7. When you want something done, make sure to ask for it with a timeline and a consequence.
Eg. – “Can you wipe down the table in the next few minutes, before I get done with the dishes?”
No matter the answer, happily inform them: “If not, I can do it myself.” This way you can avoid arguing about promises.

8. If you are caregiving, have a calendar for the sweeping and mopping, for clothes washing and drying, and for any bill paying.  Then when you visit, you can say, “Hey! It’s (Activity) Day.  I brought my (pen, gloves, basket) so we can get that out of the way first, and then we can have coffee and talk.”

9. If you have had a hard day, week, month, and don’t feel appreciated, review #1.

10. You are not a money machine. So please do not solve problems by springing for “hamburgers” or “pizza” or “a loan with no collateral” or “the tab.”  Your job is to make people feel good about themselves by being a good listener, not to rescue them from stupid choices and insolvency.

11. Always be encouraging. The more you support other people’s activities, the more they will tell you how much or how little they like what ***they*** are doing. Especially when you ask them about it. Do not judge their activity. You can share details about an activity that you are doing and maybe it will get some traction.

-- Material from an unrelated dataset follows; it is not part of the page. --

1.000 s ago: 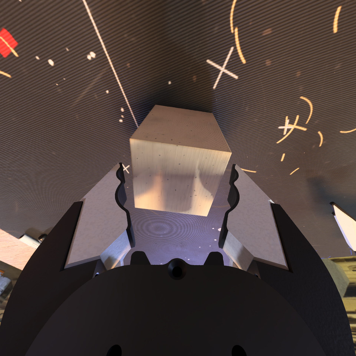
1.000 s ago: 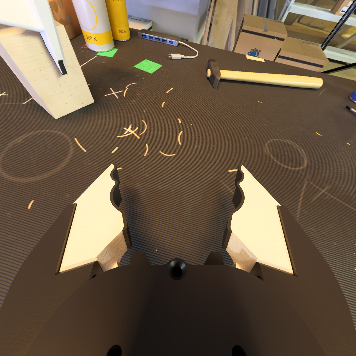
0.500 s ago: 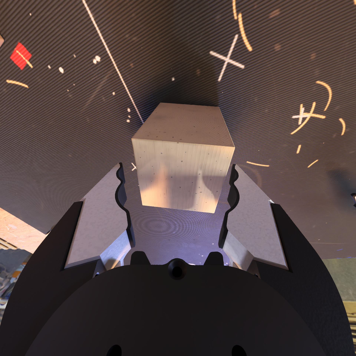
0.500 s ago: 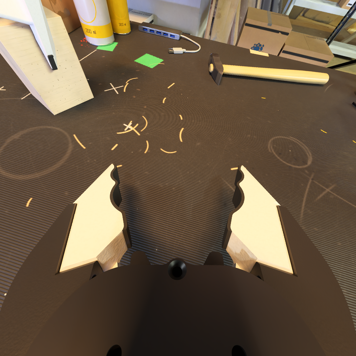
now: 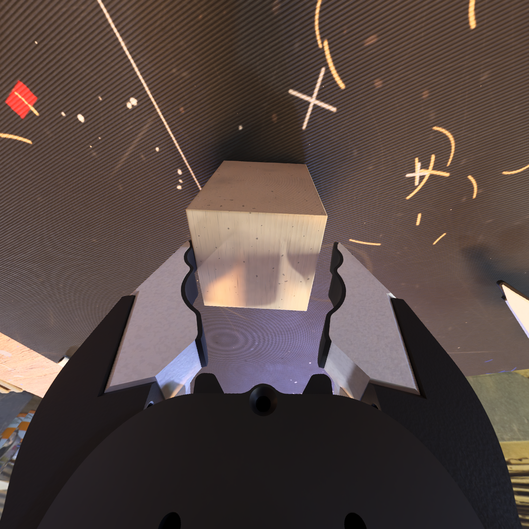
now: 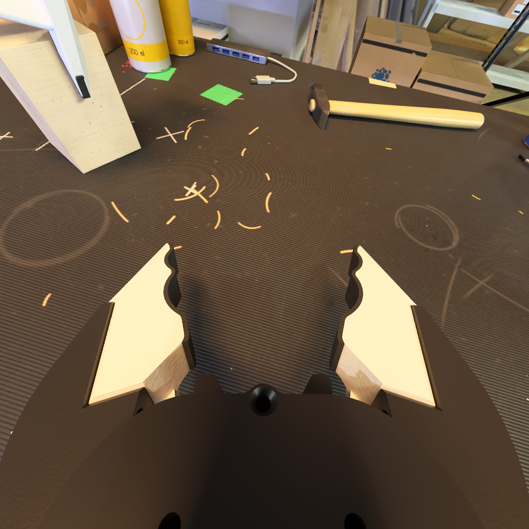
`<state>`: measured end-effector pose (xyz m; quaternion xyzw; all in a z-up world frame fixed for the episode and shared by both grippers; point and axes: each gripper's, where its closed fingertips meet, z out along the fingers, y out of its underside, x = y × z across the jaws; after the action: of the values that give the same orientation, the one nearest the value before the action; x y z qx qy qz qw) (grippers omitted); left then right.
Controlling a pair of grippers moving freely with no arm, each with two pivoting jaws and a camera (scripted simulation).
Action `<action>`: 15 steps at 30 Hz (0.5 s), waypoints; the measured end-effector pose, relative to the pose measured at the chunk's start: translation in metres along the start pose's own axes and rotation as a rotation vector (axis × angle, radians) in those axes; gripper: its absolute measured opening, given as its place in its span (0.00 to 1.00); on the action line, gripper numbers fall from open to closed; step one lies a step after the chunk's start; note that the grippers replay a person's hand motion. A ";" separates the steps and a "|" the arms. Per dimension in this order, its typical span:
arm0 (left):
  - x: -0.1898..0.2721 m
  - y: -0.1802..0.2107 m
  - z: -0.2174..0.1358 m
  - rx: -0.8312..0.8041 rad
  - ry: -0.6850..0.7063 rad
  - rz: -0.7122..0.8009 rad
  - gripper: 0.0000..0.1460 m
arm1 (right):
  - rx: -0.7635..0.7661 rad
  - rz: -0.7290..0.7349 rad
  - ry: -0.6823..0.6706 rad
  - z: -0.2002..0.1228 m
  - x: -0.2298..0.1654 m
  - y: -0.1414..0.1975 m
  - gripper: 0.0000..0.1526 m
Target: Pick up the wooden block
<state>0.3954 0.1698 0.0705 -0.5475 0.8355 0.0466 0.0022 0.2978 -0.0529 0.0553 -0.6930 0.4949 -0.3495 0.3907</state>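
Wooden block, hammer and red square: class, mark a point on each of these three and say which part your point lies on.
wooden block (image 5: 254, 257): left wrist view, on its near side face.
hammer (image 6: 400, 113): right wrist view, on the pale wooden handle.
red square (image 5: 21, 98): left wrist view, on its middle, flat on the mat.

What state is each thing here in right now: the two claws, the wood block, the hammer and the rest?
Left gripper: open, jaws either side of the block, not yet closed.
Wooden block: resting on the dark mat, not lifted.
Right gripper: open, empty, above bare mat.
Hammer: lying flat, untouched.
USB hub: lying on the mat, plug end loose.
Two yellow-and-white cans: standing upright.
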 end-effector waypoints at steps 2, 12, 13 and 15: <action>-0.001 0.000 -0.001 0.002 -0.005 0.003 0.62 | 0.003 0.004 0.000 0.000 0.001 0.000 0.78; -0.001 0.002 0.003 0.013 0.003 0.009 0.72 | 0.002 0.019 -0.001 -0.001 0.004 0.000 0.78; -0.001 0.001 0.003 0.017 0.002 0.014 0.73 | 0.000 0.017 -0.003 -0.001 0.003 0.001 0.78; -0.001 0.000 0.003 0.025 0.000 0.027 0.74 | -0.001 0.013 -0.003 -0.001 0.002 0.001 0.78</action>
<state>0.3952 0.1710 0.0677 -0.5362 0.8433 0.0362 0.0082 0.2975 -0.0555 0.0554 -0.6906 0.4988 -0.3457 0.3935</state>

12. You are always being recorded, therefore SLOW DOWN. Each good thing is being watched. Plus all the bad ones, too.  
  a  Slow your pace when reacting to something you feel negative.
Use your listening skills. Enjoy the pregnant pause. Ask a question: “Are you angry with ME?”

  b  Slow your driving no matter where you are headed.
Exceeding the speed limit means you are not paying attention to your passengers.

  c  Slow your decision making. Ask others what they think (not about your personal choices) about helping out with tasks or finding a service person can help you.
You may end up spending less time and less money tackling a chore or project.

BONUS 12.5. The most important is the least important.  This means that it truly is the little things that separate us from people who bark orders or demean service people.
Be genuine about questions that involve their health, or activities, or struggles.  

If you get a welcoming reaction and/or supplemental questions, great.

If not, move on, knowing that you are there to be in the “Loving Parent” Mode for someone or several 
who might not ever receive from anybody else this wonderful gift of caring which you are supplying.